I have already uploaded RAW ORF samples to raw.pixls.us several days ago.

I know, that's why I said it should appear there soon (fingers crossed; it undergoes a manual review by the RPU maintainer...)

clanmills commented 2 years ago

There may be something wrong with the XML packet. buflen == 2301 and that seems correct to me. The XML finishes with:

</x:xmpmeta>. == 
44 46 3e 0a 3c 2f 78 3a 78 6d 70 6d 65 74 61 3e 0a 20 20 20 20 20 20 20 20 20 20 20 20 20 20 20
 D  F  > nl  <  /  x  :  x  m  p  m  e  t  a  > nl sp sp ......> to the endi                

I think the nl after the closing > may be upsetting XML_Parse(). Hard to believe. For sure something is causing this.

hassec commented 2 years ago

I'm guessing/hoping that the firmware will pretty much be that of an Olympus camera.

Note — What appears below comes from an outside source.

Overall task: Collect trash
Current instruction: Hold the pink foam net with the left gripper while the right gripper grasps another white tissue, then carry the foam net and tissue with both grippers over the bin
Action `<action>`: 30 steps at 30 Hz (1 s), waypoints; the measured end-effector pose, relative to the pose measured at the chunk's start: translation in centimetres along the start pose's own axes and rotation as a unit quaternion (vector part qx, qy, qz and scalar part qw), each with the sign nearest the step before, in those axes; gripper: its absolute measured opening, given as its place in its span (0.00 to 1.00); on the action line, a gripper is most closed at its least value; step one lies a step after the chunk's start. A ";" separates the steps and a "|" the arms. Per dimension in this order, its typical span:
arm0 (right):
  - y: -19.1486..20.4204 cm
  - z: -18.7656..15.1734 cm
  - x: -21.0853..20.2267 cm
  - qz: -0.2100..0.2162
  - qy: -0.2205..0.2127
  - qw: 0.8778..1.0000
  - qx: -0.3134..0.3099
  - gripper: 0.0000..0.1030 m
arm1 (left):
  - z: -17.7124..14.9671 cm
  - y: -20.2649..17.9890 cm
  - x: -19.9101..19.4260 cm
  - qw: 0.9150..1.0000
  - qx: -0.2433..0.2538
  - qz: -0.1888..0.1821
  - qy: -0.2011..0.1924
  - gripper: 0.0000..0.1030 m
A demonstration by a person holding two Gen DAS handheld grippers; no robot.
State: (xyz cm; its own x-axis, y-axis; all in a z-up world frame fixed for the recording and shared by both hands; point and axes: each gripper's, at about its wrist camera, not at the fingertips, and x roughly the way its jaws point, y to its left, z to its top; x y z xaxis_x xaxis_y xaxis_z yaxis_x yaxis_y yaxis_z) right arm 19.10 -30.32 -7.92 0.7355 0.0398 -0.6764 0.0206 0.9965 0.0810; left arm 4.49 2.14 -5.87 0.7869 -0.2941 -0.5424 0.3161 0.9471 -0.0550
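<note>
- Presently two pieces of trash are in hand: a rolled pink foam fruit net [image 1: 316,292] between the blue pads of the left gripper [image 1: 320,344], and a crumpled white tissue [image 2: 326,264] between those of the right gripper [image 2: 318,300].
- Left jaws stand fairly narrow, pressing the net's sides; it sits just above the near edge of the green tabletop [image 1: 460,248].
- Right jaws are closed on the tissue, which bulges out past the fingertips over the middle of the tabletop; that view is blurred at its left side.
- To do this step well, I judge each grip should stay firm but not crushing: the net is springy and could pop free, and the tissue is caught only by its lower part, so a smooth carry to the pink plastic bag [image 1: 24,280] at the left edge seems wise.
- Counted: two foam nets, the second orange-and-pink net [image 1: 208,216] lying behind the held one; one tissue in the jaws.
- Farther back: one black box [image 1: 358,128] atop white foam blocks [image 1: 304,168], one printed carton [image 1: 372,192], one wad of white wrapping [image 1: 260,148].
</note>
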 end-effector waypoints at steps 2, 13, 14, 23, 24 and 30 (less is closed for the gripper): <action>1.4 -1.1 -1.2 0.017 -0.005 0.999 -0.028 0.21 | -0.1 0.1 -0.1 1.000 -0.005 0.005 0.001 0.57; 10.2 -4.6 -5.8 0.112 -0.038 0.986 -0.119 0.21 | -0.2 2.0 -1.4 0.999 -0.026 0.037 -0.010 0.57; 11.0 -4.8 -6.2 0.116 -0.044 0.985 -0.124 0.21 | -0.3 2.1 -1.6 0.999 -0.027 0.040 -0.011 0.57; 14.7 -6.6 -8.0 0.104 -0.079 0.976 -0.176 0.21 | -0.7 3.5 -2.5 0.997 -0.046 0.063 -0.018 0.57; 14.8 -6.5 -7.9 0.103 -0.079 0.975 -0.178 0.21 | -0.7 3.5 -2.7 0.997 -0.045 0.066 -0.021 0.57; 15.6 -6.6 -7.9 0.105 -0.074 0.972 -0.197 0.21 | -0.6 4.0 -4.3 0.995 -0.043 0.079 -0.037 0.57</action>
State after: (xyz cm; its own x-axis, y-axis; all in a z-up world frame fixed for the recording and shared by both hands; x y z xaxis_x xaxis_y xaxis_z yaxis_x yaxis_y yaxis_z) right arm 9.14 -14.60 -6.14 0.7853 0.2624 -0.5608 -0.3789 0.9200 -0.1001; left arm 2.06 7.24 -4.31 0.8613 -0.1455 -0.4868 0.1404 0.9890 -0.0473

In that case we might be able to just "massage" the makernote creation to also create Olympus makernotes for OM cameras.
I've not yet had the time to try but figured I'd dump what I know in case someone wants to give it a shot.

The creation of a makernote goes through TiffMnCreator::create()

which uses the registry_ that doesn't know about cameras with the make OM Digital Solutions: https://github.com/Exiv2/exiv2/blob/02b0541bbf65568cdca6c1d4faedf68b15a3ea15/src/makernote_int.cpp#L106-L115

so that registry_ as well as the family of newOlympusMn() functions would need to be adapted to understand the new OM Digital Solutions string inside the makernote.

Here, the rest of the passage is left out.